The purpose of this activity is to engage students in using a given rule, to deduce another rule. This is an example of the deductive reasoning required for forming successful geometric proofs.
This activity assumes the students have experience in the following areas:
The problem is sufficiently open ended to allow the students freedom of choice in their approach. It may be scaffolded with guidance that leads to a solution, and/or the students might be given the opportunity to solve the problem independently.
The example responses at the end of the resource give an indication of the kind of response to expect from students who approach the problem in particular ways.
Task: To show that the sum of the internal angles of any triangle is 180°, a triangle can be torn into three parts so that the three internal angles can then be lined up. Use this practical idea, to find a relationship, or rule, between the number of sides of any polygon and the sum of its internal angles.

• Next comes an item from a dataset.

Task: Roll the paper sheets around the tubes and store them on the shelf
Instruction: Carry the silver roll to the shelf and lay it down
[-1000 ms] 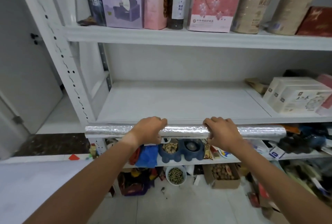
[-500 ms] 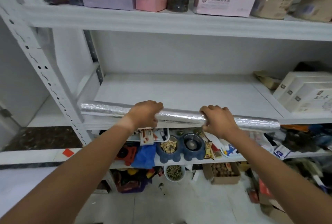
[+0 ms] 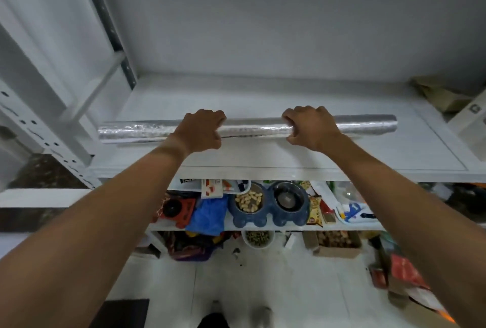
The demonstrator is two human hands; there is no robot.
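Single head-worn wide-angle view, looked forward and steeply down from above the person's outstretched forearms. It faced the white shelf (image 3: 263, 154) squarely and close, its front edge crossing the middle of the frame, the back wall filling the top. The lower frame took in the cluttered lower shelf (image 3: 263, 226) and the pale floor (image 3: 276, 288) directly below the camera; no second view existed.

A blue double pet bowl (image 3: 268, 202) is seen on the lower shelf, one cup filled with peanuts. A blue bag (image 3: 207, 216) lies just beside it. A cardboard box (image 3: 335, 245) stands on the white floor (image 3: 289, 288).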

The following prompts illustrate how this activity can be structured around the phases of the Mathematics Investigation Cycle.
Introduce the problem. Allow students time to read it and discuss in pairs or small groups.

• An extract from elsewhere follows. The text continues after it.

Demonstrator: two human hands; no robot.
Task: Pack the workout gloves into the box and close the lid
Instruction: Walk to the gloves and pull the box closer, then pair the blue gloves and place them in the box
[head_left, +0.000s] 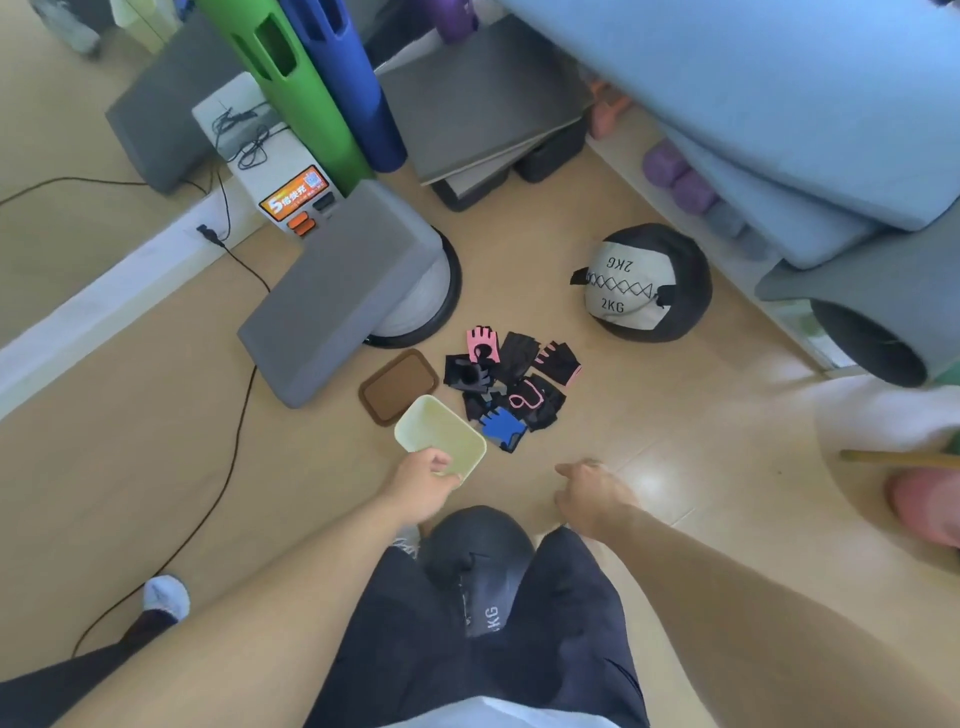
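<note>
From your head camera, your left hand (423, 483) grips the near rim of the pale green box (439, 434), fingers curled over its edge. The workout gloves (511, 387) lie heaped on the floor at the box's two o'clock, touching it. The brown lid (397, 387) lies at its eleven o'clock. Your right hand (587, 493) hovers at four o'clock, fingers loosely curled, holding nothing.

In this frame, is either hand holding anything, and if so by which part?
The left hand grips the pale green box by its near rim, thumb over the edge. The right hand holds nothing; it hovers above the floor.
</note>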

Discuss ideas about how to solve the problem. Emphasise that, in the planning phase, you want students to say how they would solve the problem, not to actually solve it.
Allow students time to work through their strategy and find a solution to the problem.
Allow students time to check their answers and then either have them pair share with other groups or ask for volunteers to share their solution with the class.
The student finds a pattern that leads to a rule, using practical exploration.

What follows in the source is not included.